The X Prize Foundation’s Peter Diamandis came to San Diego to announce the formation of a new incentive prize competition, while a variety of companies disclosed new funding deals. It’s all part of our roundup of local life sciences news.
—San Diego-based Sangart, which has been developing an oxygen-carrying compound for treating the effects of traumatic blood loss, raised $50 million from its biggest investor following an interim evaluation of a second mid-stage trial. An independent data monitoring committee unanimously recommended that Sangart should move to complete a second mid-stage trial without making any changes to its study.
—In a bid to stimulate the development of a new generation of wireless health sensors, the X Prize Foundation and Nokia unveiled the $2.25 million “Nokia Sensing X Challenge” in San Diego last week during the Wireless-Life Sciences Convergence Summit. X Prize founder and CEO Peter Diamandis told the audience, “My car, my airplane, and my computer have more biometric sensing capabilities that we do as humans. We should be creating gigabytes of data per day about our bodies’ health, monitoring every single moment, every single second of what we do.”

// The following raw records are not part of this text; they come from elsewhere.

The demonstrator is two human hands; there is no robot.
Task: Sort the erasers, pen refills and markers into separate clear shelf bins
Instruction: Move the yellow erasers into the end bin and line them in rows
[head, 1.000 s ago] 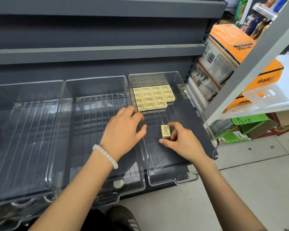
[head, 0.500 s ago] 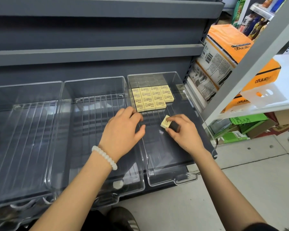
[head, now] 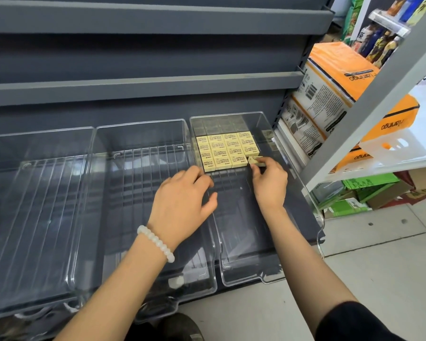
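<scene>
Three clear bins sit side by side on a dark grey shelf. The right bin (head: 278, 217) holds several pale yellow erasers (head: 225, 150) laid in neat rows at its back. My right hand (head: 269, 183) pinches one more yellow eraser (head: 255, 160) at the right end of the front row, touching the block. My left hand (head: 182, 205), with a white bead bracelet on the wrist, rests with curled fingers on the wall between the middle bin (head: 143, 193) and the right bin, holding nothing. The left bin (head: 35, 205) shows nothing inside. No refills or markers are visible.
Grey shelf boards (head: 143, 82) overhang the bins. To the right stand orange and white packs (head: 330, 89) and a white shelving post (head: 379, 92). Green cartons (head: 369, 190) lie on the tiled floor below. A dark shoe (head: 180, 327) shows at the bottom.
My right hand lifted the single eraser from the bin floor and carried it back to the front row's right end. My left hand stayed on the bin wall.
</scene>
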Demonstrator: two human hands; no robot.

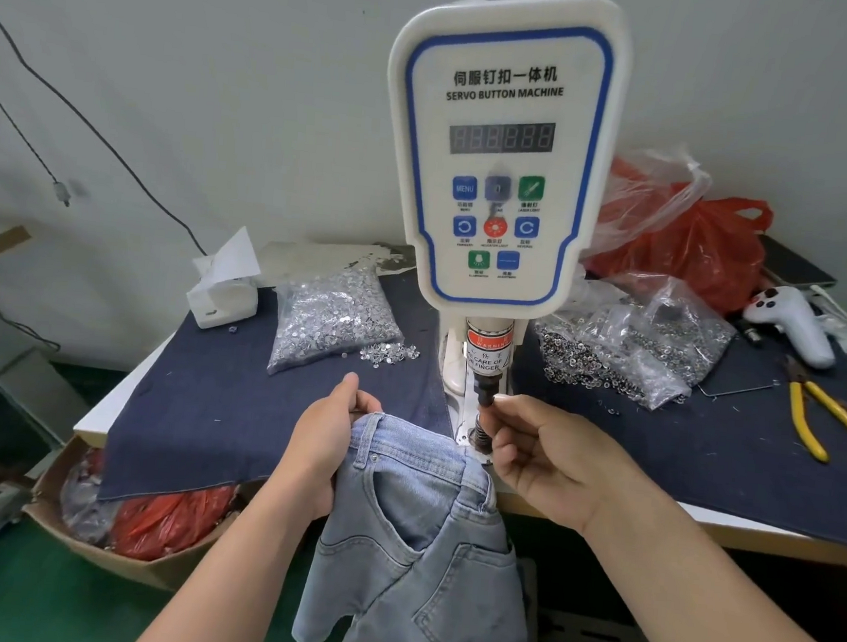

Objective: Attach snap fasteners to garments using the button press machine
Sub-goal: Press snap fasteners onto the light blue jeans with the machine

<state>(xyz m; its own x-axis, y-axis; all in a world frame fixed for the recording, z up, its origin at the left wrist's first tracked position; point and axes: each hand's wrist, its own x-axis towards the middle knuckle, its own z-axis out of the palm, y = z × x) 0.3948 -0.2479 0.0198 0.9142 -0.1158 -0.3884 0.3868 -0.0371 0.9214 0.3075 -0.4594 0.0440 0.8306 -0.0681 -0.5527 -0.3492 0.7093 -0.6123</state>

—San Diego-based Zogenix (NASDAQ: ZGNX) said it has submitted an investigational new drug (IND) application for a drug-and-device combo—the company’s needle-free DosePro drug injector and a once-monthly formulation of risperidone (Relday) for treating schizophrenia. Zogenix said initial clinical trials are planned to begin in the second half of the year, with results expected by year-end.
—Xconomist Evan Snyder, a leading stem cell researcher at San Diego’s Sanford-Burnham Medical Research Institute, provided an overview of research and development in regenerative medicine and related efforts to commercialize stem cell technology. Snyder said developing new stem cell therapies can be a hard sell among private biopharmaceutical companies because the … Next Page »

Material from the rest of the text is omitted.